JVN provides public access to various data feeds of the JVN iPedia contents [116], that include vulnerability data, CPE match links, and product developer information. As with NVD, the vulnerability data feeds contain feeds grouped by the year of the CVE ID (i.e., jvndb_detail_2020.rdf), the most recent entries (jvndb_new.rdf), and the most recent modifications of past entries (jvndb.rdf).
We download the latter two data feeds, which contain the recent entries and the modifications of the past entries of JVN. Then, similarly to the NVD Parsing, through our custom-built Python XML parser, we extract the CTI of each entry of the XML files.

4.1.4. Targeted Web Scraping

inTIME is also able to gather information from CTI sources that do not provide information in the form of data feeds (see also Section 3.1.3).
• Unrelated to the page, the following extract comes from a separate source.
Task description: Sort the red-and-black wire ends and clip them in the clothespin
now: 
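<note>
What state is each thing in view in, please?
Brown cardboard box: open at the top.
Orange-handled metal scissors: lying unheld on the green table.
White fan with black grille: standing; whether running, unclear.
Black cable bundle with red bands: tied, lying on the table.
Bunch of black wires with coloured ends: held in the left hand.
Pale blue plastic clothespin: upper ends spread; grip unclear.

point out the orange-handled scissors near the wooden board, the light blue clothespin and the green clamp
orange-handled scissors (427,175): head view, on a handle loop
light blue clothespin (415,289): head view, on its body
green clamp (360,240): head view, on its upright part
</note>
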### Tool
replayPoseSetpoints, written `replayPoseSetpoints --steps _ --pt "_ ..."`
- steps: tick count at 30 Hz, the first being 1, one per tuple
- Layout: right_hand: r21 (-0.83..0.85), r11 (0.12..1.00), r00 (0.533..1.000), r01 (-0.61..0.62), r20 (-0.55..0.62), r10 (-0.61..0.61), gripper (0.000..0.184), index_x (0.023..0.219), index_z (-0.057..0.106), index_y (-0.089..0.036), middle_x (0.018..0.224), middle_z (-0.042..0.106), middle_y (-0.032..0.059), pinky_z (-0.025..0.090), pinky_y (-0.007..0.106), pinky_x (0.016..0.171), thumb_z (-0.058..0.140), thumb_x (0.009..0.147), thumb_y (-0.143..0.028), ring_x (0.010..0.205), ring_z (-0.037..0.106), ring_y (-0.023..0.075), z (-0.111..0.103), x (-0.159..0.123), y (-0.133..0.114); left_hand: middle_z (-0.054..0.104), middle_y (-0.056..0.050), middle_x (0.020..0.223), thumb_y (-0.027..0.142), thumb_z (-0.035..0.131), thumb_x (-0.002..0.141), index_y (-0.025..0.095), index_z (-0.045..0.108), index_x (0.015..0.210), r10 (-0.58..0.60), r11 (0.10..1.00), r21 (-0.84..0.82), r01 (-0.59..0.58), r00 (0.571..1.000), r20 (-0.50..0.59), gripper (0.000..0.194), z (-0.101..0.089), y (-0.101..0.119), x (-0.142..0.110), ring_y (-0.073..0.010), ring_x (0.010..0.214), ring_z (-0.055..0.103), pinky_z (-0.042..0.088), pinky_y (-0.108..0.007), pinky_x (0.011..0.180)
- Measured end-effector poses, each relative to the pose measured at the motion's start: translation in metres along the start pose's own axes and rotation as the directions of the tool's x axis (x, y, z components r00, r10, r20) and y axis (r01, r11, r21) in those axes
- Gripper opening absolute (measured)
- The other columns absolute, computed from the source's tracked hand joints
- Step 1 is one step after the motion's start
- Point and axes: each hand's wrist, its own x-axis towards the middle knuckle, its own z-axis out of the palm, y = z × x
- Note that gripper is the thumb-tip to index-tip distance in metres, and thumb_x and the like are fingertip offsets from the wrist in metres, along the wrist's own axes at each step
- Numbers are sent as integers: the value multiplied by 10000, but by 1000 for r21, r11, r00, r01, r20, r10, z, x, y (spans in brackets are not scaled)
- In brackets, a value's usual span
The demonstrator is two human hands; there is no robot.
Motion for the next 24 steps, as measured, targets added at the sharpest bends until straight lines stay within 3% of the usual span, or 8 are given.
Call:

To extract the available information we have implemented, tailored HTML crawling and parsing techniques in Python that use XPath queries and the Selenium WebDriver [117]. The latter is used to bypass dynamic pop-ups that confuse parsering.

We have tested our parsers with several certified sources like KB-Cert [97], Exploit-DB [98], VulDB [118], and 0day Today [119]. In all cases, inTIME was able to enrich existing knowledge with CTI artifacts stemming from these sources like for instance (a) temporal and environmental CVSS metrics, (b) exploitation price range estimations and (c) exploit proof-of-concepts.

4.2. Data Analysis

As mentioned in Section 3.1, the content from the Crawling and Social Media Monitoring submodules require further analysis before being sent to the Data Management and Sharing module. This is achieved by the Data Analysis module, the processing layer responsible for the ranking of the content based on its relevance and the extraction of potentially useful CTI from it.

4.2.1. The Content Ranking Submodule

The idea behind our ranking approach was to represent the topic as a vocabulary distribution by utilising distributional vectors of related words; for example, a topic on IoT security could be captured by related words and phrases like “Mirai botnet”, “IoT”, or “exploit kits”. In this way, we are able to capture semantic dependencies and statistical correlations among words for a given topic and represent them in a low-dimension latent space.

Language Model. For the creation of our Language Model, we used Word2Vec [120]; a shallow, two-layer neural network that can be trained to reconstruct linguistic contexts and map semantically similar words close on the embedding space. Each word in the embedding space is represented as a word embedding. Those word embeddings can capture the relationship between the words in the dataset, making vector arithmetic possible. The above described method, along with a method to map the words to a topic, which will be discussed later, could help us create a Topic Vocabulary.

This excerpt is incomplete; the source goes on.